**Description of the task**
For each line of the listing that holds "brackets", show the full line.

**Data shown**

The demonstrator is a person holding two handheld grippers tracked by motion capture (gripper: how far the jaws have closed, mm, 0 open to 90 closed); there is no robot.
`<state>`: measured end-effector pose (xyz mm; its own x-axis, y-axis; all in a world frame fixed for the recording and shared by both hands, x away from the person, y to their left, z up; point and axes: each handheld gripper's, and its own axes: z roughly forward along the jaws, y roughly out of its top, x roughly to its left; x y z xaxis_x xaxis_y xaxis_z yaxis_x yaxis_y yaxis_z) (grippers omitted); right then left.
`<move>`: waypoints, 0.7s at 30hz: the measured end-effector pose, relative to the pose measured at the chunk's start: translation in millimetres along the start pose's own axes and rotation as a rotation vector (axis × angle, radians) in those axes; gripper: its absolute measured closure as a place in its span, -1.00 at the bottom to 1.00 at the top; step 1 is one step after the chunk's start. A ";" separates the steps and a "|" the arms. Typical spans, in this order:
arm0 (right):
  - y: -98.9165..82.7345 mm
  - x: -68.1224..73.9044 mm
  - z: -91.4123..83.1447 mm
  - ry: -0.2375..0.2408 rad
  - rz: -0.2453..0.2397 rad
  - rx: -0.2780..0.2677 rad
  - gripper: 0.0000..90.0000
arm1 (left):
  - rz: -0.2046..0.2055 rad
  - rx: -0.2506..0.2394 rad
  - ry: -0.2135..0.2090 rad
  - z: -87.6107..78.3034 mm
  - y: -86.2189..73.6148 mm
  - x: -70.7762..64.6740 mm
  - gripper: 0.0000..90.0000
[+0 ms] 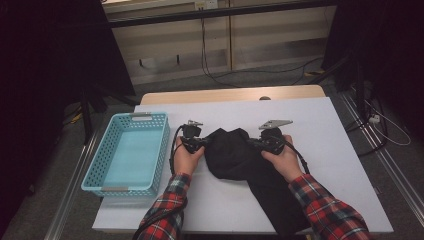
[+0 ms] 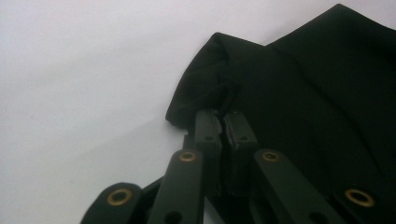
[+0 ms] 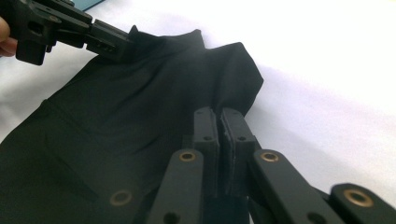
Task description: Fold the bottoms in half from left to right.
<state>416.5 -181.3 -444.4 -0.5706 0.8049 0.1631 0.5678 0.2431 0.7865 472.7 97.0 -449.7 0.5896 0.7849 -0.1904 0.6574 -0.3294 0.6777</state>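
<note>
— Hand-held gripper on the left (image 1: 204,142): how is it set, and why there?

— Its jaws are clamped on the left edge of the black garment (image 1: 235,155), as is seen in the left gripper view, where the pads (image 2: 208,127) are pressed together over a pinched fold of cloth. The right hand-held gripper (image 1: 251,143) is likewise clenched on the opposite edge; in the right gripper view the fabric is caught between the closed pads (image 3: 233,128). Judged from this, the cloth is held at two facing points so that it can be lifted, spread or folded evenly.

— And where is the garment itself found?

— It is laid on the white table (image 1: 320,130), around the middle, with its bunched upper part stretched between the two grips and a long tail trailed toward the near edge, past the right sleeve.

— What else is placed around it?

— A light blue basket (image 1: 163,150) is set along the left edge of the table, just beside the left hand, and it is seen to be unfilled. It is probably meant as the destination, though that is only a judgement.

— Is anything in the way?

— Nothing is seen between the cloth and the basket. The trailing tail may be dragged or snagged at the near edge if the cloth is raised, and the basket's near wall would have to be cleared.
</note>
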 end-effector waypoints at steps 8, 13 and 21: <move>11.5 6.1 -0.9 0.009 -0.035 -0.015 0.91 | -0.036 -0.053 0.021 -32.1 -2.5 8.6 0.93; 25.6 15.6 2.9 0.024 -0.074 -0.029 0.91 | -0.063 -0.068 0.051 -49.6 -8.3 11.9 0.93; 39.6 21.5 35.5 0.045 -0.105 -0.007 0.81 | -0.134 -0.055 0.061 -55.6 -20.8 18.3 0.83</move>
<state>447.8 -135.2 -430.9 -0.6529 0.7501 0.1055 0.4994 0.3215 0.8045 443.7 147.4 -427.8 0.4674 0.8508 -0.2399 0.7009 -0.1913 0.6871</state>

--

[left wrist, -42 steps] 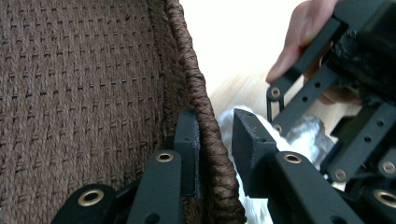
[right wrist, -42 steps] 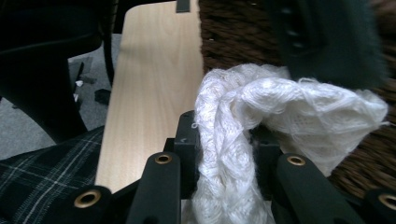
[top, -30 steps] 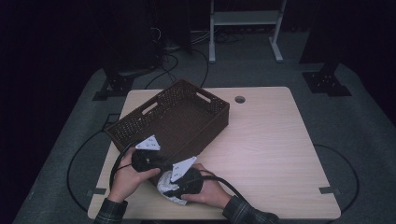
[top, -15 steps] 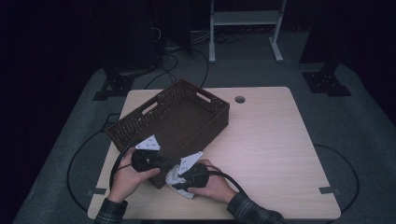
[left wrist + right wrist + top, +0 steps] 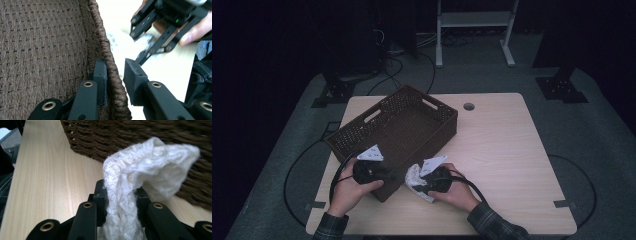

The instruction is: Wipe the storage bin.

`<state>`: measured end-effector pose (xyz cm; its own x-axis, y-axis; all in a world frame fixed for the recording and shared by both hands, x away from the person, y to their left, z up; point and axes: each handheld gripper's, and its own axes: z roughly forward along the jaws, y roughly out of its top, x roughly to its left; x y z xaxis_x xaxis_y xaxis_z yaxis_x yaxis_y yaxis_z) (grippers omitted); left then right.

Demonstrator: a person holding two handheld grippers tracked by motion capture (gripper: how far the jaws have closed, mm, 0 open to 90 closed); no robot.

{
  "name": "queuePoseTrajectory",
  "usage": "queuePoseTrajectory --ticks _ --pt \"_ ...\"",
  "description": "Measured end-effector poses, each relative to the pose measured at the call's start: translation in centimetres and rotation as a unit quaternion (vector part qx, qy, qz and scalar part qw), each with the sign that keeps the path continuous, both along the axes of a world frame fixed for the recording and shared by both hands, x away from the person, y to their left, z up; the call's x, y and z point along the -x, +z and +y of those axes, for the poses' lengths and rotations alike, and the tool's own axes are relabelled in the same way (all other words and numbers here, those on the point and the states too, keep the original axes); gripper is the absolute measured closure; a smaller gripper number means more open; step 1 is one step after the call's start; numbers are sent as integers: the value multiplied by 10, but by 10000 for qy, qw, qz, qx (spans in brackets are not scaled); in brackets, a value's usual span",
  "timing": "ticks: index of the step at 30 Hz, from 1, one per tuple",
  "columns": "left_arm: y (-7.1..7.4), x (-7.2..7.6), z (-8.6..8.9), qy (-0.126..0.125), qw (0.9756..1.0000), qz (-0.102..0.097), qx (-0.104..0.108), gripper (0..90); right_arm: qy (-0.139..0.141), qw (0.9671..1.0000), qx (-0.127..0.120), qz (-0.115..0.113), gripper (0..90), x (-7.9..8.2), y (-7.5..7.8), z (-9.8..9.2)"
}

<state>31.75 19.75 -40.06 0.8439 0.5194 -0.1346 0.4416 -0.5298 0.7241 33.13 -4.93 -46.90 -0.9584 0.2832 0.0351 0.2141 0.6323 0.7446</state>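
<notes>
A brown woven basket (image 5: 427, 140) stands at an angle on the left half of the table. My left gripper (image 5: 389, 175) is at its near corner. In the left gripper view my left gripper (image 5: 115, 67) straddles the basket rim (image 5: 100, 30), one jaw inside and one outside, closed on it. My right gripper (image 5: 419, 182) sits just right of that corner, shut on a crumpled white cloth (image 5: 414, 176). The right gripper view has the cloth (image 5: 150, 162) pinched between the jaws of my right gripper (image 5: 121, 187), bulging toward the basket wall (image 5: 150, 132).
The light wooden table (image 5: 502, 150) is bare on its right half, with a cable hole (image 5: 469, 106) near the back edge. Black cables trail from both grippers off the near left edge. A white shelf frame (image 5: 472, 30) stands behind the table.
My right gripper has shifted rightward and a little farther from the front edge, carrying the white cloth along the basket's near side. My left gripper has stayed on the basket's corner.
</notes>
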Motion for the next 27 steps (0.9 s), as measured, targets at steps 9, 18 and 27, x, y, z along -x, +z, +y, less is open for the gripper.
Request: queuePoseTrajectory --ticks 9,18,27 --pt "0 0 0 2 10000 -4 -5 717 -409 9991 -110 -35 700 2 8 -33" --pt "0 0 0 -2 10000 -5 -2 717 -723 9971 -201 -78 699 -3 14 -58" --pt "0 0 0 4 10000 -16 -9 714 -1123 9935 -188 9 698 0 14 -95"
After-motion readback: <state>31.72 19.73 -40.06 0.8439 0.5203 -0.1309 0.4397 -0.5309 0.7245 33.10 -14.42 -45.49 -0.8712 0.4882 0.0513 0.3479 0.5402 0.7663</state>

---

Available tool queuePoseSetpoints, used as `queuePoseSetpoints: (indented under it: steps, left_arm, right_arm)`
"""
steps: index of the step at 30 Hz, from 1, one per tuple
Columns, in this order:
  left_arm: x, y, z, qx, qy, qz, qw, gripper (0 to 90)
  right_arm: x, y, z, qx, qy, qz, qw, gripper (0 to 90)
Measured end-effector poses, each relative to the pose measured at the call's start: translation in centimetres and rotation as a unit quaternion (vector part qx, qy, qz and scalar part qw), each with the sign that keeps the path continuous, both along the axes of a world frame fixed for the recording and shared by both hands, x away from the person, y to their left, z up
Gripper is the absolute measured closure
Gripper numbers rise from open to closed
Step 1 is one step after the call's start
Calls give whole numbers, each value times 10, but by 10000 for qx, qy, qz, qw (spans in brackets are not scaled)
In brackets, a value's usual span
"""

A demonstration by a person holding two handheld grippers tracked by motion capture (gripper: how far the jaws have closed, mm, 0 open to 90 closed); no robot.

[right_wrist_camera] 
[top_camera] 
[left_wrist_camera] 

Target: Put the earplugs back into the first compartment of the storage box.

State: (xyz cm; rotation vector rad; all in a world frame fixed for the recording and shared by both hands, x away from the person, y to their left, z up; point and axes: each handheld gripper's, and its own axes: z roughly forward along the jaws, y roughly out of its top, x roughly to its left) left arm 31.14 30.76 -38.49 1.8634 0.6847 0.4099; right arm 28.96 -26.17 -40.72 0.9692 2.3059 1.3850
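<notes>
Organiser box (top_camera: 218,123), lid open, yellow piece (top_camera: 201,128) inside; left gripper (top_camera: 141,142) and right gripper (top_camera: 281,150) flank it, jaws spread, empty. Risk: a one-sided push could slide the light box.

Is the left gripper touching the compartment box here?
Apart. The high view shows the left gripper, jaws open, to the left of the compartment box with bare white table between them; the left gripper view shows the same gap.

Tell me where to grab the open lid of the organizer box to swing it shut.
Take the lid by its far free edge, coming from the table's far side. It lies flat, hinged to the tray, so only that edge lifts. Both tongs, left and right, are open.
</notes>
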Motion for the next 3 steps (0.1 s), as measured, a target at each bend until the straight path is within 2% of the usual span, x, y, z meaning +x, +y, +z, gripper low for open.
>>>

**Solution to this task**
  "description": "Measured end-effector poses, each relative to the pose measured at the call's start: translation in centimetres and rotation as a unit quaternion (vector part qx, qy, qz and scalar part qw), each with the sign that keeps the path continuous, both along the axes of a world frame fixed for the recording and shared by both hands, x away from the person, y to their left, z up; the call's x, y and z point along the -x, +z and +y of those axes, for the poses' lengths and rotations alike, and the tool's own axes are relabelled in the same way (all other words and numbers here, those on the point and the states too, keep the original axes); gripper is the absolute measured closure; a smaller gripper number means more open; step 1 is one step after the call's start; numbers are sent as integers: the value multiplied by 10, but by 10000 for qy, qw, qz, qx (spans in brackets are not scaled); in brackets, a value's usual span",
Calls give whole numbers, each value times 10, but by 10000 for qx, qy, qz, qw (spans in brackets are not scaled)
In brackets, a value's usual span

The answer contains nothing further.